I catch up with Anna early in the afternoon on a Sunday at L’Ov Cafe in Viale Premuda, with the intention of having a chat over a glass of wine. She’s just arrived from London and already warned me that she’s only staying in Milan for two days for a photo shoot, catching up with life, and briefly touching base with family. She’s arrived wearing a New York Yankees baseball cap from New Era (of which she is an avid collector) and her blue jeans and sneakers are speckled with paint. She’s half way between “trash street style” and casual. A passing observer might think she doesn’t follow current styles, but Anna does not care for traditional style rules. Indeed, she claims to shy away and be a stranger to this world, though she is still aware of the close connection that exists between art and fashion. We sit down and finally start talking.

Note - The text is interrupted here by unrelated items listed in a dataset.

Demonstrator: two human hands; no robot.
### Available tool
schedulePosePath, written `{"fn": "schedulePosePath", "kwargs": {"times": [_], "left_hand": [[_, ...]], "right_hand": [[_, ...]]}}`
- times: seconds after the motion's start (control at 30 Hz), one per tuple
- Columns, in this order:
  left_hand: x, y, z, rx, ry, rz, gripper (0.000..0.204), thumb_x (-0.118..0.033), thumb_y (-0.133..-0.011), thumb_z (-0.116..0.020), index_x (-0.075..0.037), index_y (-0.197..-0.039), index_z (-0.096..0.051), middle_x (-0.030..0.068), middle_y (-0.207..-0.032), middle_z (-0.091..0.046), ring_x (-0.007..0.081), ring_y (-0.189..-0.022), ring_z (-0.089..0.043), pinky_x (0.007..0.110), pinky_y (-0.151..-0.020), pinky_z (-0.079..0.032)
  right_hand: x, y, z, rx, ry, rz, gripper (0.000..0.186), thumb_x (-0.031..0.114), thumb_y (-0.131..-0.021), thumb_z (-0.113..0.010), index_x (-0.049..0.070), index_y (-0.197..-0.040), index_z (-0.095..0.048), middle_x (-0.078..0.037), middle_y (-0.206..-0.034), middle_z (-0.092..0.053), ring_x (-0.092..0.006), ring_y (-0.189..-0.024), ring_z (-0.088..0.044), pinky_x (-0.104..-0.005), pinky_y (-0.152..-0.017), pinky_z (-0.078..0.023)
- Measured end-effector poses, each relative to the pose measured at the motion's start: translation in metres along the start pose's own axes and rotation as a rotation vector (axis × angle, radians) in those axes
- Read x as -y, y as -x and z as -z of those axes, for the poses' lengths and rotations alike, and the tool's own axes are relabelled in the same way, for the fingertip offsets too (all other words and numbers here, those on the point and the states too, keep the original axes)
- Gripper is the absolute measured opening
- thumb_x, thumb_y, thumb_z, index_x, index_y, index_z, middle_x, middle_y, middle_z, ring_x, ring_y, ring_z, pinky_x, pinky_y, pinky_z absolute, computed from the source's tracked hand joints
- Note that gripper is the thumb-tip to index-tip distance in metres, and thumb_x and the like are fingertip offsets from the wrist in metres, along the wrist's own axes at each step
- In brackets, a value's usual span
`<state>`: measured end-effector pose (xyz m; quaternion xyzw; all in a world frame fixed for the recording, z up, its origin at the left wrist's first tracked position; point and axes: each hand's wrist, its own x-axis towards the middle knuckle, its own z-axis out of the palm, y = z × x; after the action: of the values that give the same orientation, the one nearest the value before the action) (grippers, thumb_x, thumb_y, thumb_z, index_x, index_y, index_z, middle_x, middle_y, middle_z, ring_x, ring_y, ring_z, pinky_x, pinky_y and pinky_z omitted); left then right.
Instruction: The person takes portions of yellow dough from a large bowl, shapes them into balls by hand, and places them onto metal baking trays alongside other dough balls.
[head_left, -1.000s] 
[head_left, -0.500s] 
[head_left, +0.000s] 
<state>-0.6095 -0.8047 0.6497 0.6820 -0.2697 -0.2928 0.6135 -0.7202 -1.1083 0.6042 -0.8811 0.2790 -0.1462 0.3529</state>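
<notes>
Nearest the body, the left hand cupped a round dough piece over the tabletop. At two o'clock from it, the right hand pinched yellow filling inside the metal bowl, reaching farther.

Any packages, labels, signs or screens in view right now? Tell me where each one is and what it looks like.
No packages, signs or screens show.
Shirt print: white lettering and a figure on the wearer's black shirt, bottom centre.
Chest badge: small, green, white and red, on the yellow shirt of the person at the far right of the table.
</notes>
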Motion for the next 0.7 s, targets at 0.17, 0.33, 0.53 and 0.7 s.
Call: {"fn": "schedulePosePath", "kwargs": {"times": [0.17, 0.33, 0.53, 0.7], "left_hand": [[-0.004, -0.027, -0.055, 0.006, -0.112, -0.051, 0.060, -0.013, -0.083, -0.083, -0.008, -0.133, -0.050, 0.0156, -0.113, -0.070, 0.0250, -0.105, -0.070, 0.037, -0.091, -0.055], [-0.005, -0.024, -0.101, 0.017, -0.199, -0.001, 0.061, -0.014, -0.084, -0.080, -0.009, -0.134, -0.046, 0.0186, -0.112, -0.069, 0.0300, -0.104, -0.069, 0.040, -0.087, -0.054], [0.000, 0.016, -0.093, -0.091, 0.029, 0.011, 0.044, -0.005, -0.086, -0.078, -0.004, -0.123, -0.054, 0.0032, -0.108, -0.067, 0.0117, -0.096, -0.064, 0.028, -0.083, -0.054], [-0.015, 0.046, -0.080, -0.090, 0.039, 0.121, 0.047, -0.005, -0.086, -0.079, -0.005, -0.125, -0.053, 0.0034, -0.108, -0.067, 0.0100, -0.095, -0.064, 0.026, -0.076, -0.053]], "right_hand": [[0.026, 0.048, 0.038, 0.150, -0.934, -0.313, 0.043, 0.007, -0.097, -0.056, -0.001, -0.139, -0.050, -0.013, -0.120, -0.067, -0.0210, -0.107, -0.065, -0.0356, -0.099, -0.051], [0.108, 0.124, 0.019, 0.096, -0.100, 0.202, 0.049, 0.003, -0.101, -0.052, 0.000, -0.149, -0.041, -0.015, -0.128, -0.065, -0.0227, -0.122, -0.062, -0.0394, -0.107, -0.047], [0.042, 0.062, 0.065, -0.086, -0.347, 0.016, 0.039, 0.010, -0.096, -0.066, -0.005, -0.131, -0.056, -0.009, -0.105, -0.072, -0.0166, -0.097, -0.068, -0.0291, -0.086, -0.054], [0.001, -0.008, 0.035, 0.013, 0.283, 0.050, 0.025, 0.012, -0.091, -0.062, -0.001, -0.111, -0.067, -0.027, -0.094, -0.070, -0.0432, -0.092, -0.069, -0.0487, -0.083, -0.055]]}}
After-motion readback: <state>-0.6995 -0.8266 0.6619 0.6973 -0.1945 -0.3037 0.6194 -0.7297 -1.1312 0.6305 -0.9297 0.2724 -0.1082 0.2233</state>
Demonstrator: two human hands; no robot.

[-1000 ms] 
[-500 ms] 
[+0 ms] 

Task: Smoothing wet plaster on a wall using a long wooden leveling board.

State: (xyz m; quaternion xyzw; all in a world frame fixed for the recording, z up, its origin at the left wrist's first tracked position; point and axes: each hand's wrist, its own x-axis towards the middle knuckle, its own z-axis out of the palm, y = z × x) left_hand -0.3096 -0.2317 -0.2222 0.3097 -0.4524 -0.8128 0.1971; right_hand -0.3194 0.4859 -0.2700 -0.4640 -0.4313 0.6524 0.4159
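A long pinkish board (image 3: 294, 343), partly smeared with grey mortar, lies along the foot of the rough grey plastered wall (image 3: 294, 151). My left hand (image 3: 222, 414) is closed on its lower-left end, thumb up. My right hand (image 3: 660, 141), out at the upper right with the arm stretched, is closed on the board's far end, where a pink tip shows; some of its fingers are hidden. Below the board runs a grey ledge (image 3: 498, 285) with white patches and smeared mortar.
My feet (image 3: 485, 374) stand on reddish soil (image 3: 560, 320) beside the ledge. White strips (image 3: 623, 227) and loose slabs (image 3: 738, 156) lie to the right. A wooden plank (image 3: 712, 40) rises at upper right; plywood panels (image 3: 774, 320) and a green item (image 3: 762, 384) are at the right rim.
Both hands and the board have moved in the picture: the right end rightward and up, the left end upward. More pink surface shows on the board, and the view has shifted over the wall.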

Hi Anna, first of all, thank you very much for agreeing to do this interview, and we congratulate you on your artistic career. We are excited for the opportunity to ask some personal questions and to get your views on our beloved city.
The first question: Who is Anna Laurini?
I’d like to start from my origins, in a country in the belt of Milan where I spent my childhood and early adolescence, prior to hearing the lure of the city. I needed the noise, the energy, the stimulus of the metropolis, so I started frequenting the city of Milan. I was immediately drawn to the area of Piazza Vetra and the canals because they kept leading me back to Porta Genova, where I would catch up with my friends. I start to feel inspired in this area, and my mind was telling me unequivocally that art was my calling.
How did you get your education in the arts?
I attended Central Saint Martins in London and the FIT in New York, but you should understand that my artistic career turned out very differently to the classic academic world: my ideal production studio is the street. This is how my first great idea and work “Omnia” – the profile of the woman with the red lips – came to be. With Cubist inspirations (particularly from Picasso= I created this image of women which would become the foucs and the central theme of my art.
What was your main reference?
This figure became such a sharp image in my mind. I decided to start doing work on canvas with a brush, using mainly black and red for the lips as the basic colors. I added electric blue to it later, and then it became my distinctive color from which I also took my stage name ‘Annalauriniblue’. I began to fill the streets of various international cities with my tags, the woman’s profile. I tried to stand out from the crowd preferring to use brushes rather than spray cans.
When and how did you earn your international reputation?
I live out of a suitcase and am always on the move, even when I arrived in Australia in Melbourne, I was like this. Years went by and my works began to multiply. People began asking questions about this mysterious artist. Eventually, I came to earn an international reputation thanks to the recognition of my work, which was scattered in different neighborhoods of the most important cities. I was contacted by fashion brands and galleries for a collaborations, but to be honest, I have never felt particularly attached to these projects.
What are your current projects?
I am currently working with ‘Lights of Soho’ in London. I like the young and active environment, and interacting with people, and I love going down that road of dedicating myself fully to live painting in the style of Andy Warhol. I am a firm supporter of Keith Haring’s philosophy that art must be made for the common people.
Are you satisfied with your job? What are your plans for the future?
Absolutely. When your work and your passion are the same thing, it’s the perfect marriage. As usual, I have so many plans for the future. I will return to New York for a period but I am really looking forward to a solo exhibition in Milan and a return to my roots.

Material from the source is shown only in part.